Exercise directions –
Without any pictures, print the lines below from the one that has "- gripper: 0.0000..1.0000" through the one that has "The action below", exactly and nothing else.

START Source material

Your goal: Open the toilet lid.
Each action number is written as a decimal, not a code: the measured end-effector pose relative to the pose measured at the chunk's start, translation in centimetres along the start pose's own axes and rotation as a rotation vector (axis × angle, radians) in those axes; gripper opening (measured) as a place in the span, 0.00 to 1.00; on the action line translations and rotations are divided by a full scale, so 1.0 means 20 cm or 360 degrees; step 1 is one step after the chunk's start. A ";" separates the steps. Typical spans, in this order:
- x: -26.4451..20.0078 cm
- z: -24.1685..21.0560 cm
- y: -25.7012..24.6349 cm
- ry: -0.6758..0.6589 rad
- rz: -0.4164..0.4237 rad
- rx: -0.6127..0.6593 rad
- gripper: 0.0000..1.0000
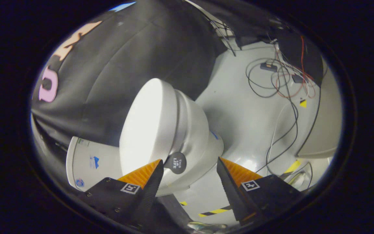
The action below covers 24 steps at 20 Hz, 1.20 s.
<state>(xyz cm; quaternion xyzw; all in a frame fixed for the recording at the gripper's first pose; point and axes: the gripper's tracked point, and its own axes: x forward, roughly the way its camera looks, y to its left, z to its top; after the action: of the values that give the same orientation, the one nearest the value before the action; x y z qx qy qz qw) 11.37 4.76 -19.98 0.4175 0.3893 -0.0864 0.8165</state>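
Seen along the gripper (pixel 189 165), with its two fingers spread wide and holding nothing. Just ahead of them, a white toilet (pixel 193 136), tilted in the fisheye picture, with its toilet lid (pixel 148 123) down and closed over the seat. A small dark round tab (pixel 175 162) stuck at the front rim of the lid, just beside one fingertip and lying in the gap between the fingers, not pinched. Printed on the tab, small pale writing (too small to make out with certainty). Behind the lid, the white tank (pixel 88 162), carrying small blue stickers, unreadable. Black cloth of the booth wall (pixel 125 58) hung behind the toilet. Beyond the bowl, a pale grey floor (pixel 245 117) strewn with loose black, red and white cables (pixel 284 81) and a couple of small dark boxes. Yellow-and-black striped tape (pixel 214 212) laid on the floor close below the fingers, between them. Nothing stood between the fingers and the lid's front edge.
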 end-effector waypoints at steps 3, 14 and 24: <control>0.05 -0.03 -0.05 0.0058 -0.0040 0.0053 0.97; 0.15 -0.12 0.14 0.0176 0.0153 0.0100 0.42; 0.18 -0.11 0.14 0.0172 0.0161 0.0189 0.19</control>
<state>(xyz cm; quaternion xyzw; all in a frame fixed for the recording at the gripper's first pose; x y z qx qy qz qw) 13.87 8.77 -21.62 0.4883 0.4054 -0.0454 0.7715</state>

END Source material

Solution to this problem –
- gripper: 0.0000..1.0000
The action below covers 24 steps at 20 Hz, 1.20 s.

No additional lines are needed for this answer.